### Exercise aim
Please write the data out once more, exactly as it is given.

- - - - - - -

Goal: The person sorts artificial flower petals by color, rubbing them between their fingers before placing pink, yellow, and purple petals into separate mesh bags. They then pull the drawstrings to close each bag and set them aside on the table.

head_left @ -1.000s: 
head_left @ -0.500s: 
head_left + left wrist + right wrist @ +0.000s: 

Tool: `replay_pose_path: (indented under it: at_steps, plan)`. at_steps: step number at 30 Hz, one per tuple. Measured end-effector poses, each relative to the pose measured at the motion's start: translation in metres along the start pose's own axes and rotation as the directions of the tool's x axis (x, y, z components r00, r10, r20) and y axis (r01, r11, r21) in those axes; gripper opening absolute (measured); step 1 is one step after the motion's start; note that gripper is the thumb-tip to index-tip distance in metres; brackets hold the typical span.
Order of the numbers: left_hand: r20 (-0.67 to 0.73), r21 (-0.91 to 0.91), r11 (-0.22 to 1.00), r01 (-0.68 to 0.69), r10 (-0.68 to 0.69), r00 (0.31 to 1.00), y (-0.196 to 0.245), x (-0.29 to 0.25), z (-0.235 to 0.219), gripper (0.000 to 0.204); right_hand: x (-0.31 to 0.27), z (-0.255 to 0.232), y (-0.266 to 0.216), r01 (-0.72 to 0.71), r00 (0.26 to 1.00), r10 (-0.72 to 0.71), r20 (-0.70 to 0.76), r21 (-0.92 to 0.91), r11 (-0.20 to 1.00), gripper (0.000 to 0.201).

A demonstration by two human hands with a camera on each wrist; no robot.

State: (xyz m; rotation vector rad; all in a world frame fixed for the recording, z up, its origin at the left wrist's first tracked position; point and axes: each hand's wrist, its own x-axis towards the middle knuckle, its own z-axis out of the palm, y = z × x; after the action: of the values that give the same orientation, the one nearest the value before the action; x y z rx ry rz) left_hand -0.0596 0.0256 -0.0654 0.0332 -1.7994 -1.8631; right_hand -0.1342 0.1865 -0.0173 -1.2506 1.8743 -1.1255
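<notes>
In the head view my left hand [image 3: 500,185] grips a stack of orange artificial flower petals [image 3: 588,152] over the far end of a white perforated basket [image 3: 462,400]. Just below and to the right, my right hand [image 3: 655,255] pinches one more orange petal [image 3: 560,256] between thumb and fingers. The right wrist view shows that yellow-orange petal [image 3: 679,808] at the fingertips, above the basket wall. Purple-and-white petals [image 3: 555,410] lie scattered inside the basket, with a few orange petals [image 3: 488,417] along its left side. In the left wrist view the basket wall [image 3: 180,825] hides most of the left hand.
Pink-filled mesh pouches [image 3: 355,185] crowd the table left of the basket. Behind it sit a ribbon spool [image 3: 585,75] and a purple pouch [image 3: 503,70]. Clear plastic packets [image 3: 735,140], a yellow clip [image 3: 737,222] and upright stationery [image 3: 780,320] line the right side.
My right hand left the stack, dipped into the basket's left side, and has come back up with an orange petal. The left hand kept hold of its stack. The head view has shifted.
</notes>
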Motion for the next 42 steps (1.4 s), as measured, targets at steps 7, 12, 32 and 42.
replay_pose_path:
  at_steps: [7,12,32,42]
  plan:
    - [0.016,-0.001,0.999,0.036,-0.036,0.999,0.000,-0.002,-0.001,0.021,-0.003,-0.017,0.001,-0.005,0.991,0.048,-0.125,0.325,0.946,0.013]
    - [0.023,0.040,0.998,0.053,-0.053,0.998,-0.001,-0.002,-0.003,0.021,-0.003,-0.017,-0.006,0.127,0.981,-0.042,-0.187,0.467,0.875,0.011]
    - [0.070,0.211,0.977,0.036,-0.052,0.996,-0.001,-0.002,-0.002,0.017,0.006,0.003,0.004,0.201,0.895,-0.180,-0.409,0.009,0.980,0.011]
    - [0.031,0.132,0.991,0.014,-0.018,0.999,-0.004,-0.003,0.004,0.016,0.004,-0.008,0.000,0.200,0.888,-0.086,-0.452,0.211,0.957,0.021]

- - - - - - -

### Response
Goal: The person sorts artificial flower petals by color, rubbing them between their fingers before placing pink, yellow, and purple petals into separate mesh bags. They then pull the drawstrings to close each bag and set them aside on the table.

head_left @ -1.000s: 
head_left @ -0.500s: 
head_left + left wrist + right wrist @ +0.000s: 

Tool: `replay_pose_path: (indented under it: at_steps, plan)`. at_steps: step number at 30 Hz, one per tuple. Measured end-effector poses, each relative to the pose measured at the motion's start: translation in metres along the start pose's own axes and rotation as the directions of the tool's x axis (x, y, z components r00, r10, r20) and y axis (r01, r11, r21) in those axes; gripper opening absolute (measured); step 1 is one step after the motion's start; note that gripper is the thumb-tip to index-tip distance in metres; brackets hold the typical span.
Order of the numbers: left_hand: r20 (-0.67 to 0.73), r21 (-0.91 to 0.91), r11 (-0.22 to 1.00), r01 (-0.68 to 0.69), r10 (-0.68 to 0.69), r00 (0.31 to 1.00), y (-0.196 to 0.245), x (-0.29 to 0.25), z (-0.235 to 0.219), gripper (0.000 to 0.204); right_hand: x (-0.31 to 0.27), z (-0.255 to 0.232), y (-0.266 to 0.216), r01 (-0.72 to 0.71), r00 (0.26 to 1.00), r10 (-0.72 to 0.71), r20 (-0.70 to 0.76), r21 (-0.92 to 0.91), r11 (-0.20 to 1.00), gripper (0.000 to 0.201).

A demonstration by two human hands with a camera on each wrist; no robot.

State: (xyz m; rotation vector rad; all in a world frame fixed for the recording, z up, its origin at the left wrist's first tracked position; point and axes: each hand's wrist, its own x-axis towards the middle knuckle, its own z-axis out of the palm, y = z × x; after the action: of the values that give the same orientation, the one nearest the value before the action; x y z rx ry rz) left_hand -0.0596 0.0256 -0.0654 0.0332 -1.7994 -1.8631; right_hand -0.1342 0.1865 -0.0173 -1.2506 1.8743 -1.1255
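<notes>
In the head view my left hand [image 3: 500,185] grips a stack of orange artificial flower petals [image 3: 588,152] over the far end of a white perforated basket [image 3: 462,400]. Just below and to the right, my right hand [image 3: 655,255] pinches one more orange petal [image 3: 560,256] between thumb and fingers. The right wrist view shows that yellow-orange petal [image 3: 679,808] at the fingertips, above the basket wall. Purple-and-white petals [image 3: 555,410] lie scattered inside the basket, with a few orange petals [image 3: 488,417] along its left side. In the left wrist view the basket wall [image 3: 180,825] hides most of the left hand.
Pink-filled mesh pouches [image 3: 355,185] crowd the table left of the basket. Behind it sit a ribbon spool [image 3: 585,75] and a purple pouch [image 3: 503,70]. Clear plastic packets [image 3: 735,140], a yellow clip [image 3: 737,222] and upright stationery [image 3: 780,320] line the right side.
My right hand left the stack, dipped into the basket's left side, and has come back up with an orange petal. The left hand kept hold of its stack. The head view has shifted.
</notes>
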Motion for the next 42 steps (1.4 s), as measured, targets at steps 7, 12, 32 and 42.
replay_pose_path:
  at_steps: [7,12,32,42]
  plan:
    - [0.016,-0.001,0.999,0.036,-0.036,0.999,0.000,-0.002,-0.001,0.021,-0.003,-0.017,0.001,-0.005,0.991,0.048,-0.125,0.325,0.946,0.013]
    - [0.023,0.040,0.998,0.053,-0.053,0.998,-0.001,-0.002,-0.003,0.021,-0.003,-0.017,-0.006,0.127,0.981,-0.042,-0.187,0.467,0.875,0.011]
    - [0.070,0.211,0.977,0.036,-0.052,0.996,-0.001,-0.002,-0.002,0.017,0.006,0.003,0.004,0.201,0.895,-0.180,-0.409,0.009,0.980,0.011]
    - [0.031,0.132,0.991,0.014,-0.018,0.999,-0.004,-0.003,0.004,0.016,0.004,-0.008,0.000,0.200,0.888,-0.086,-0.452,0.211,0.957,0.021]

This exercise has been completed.